From the line containing "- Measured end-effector" to the line containing "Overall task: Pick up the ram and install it" in the records below, set down every line exactly as it stands, both ends included, and skip the pictures.

Stored entries:
-------
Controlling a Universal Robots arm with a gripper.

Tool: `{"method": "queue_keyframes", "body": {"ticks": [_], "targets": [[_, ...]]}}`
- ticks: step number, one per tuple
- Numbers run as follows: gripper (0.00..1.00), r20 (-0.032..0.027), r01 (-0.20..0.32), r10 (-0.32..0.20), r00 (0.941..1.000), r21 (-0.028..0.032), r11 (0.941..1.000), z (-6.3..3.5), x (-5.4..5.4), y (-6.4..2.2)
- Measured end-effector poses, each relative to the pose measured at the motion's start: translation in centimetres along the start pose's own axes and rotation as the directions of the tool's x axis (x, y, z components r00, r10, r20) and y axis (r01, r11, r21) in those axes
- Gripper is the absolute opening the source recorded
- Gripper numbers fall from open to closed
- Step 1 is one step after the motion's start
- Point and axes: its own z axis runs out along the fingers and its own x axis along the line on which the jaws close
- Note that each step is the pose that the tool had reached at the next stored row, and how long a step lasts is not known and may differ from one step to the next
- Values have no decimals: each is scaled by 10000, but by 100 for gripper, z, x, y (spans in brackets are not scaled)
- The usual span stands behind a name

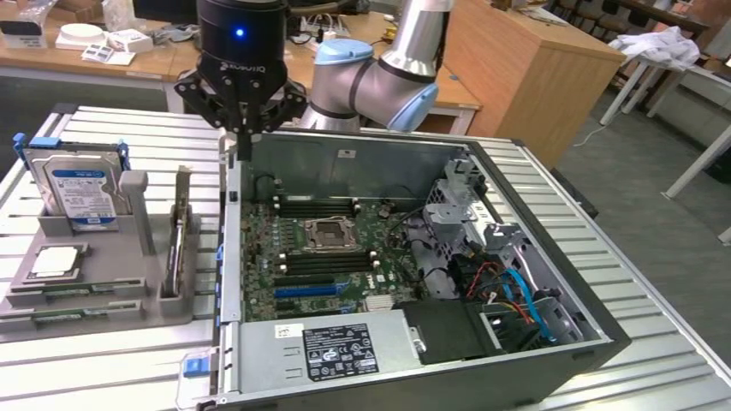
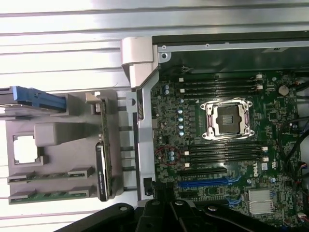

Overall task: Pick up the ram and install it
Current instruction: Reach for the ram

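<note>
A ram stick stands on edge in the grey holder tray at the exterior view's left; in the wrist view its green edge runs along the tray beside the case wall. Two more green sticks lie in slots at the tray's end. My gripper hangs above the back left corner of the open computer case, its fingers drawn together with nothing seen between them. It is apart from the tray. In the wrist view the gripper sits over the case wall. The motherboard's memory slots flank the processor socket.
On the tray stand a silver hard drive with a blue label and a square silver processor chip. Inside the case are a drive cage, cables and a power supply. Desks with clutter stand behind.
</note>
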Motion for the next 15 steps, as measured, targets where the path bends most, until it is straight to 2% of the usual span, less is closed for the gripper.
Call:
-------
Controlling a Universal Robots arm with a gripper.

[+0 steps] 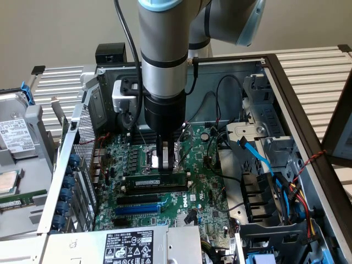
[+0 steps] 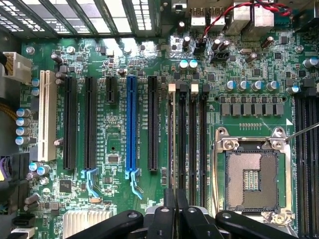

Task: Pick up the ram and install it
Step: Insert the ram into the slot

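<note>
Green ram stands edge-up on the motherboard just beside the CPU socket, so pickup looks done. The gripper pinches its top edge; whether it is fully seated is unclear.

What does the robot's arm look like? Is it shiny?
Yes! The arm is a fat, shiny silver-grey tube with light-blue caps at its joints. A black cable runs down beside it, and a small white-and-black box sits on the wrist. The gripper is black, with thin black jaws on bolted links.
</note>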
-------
§ Problem solution:
- Measured end-effector poses, each relative to the pose measured at the motion's start: translation in centimetres along the start pose's own axes and rotation as the directions of the tool's x axis (x, y, z components r00, r10, r20) and y axis (r01, r11, r21) in those axes
- Gripper is the absolute opening the source recorded
- Gripper numbers fall from open to closed
- Step 1 is one step after the motion's start
- Point and axes: its own z axis runs out along the fingers and its own x axis along the line on which the jaws close
- Note that each step is the pose that the tool had reached at the next stored row, and how long a step lasts is not known and may differ from one step to the next
- Values have no decimals: each is scaled by 10000, but by 100 for gripper, z, x, y (spans in brackets are not scaled)
- The usual span stands behind a name


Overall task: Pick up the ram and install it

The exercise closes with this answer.